# WHAT IS EXPECTED
Reproduce the lines below exactly. Skip images.
═══
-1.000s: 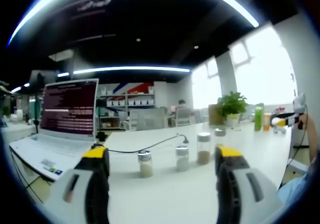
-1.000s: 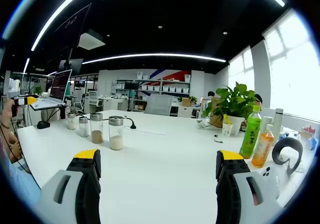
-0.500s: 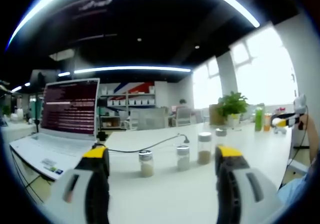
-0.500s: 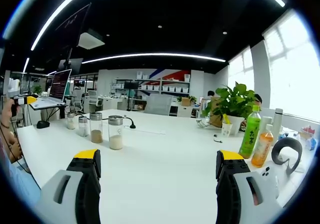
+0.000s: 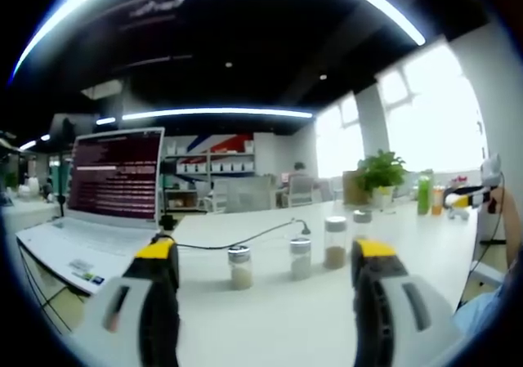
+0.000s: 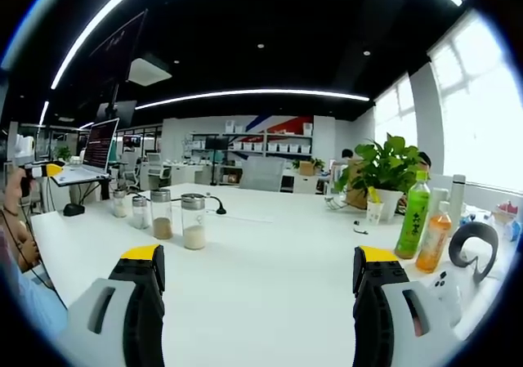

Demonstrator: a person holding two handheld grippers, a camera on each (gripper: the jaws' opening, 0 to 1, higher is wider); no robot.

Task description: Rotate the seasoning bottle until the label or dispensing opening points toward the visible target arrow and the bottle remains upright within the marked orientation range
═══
# EXERCISE OUTPUT
-1.000s: 
-1.000s: 
-0.500s: 
-0.500s: 
+0.000s: 
+0.000s: 

Demonstrator: a person holding two handheld grippers, a camera on each (gripper: the jaws' opening, 0 to 1, higher is wider); no robot.

Task description: Rotate the seasoning bottle until the label or dispensing opening points toward the visible target arrow and the bottle remains upright within the marked orientation range

This concludes the output for the exercise.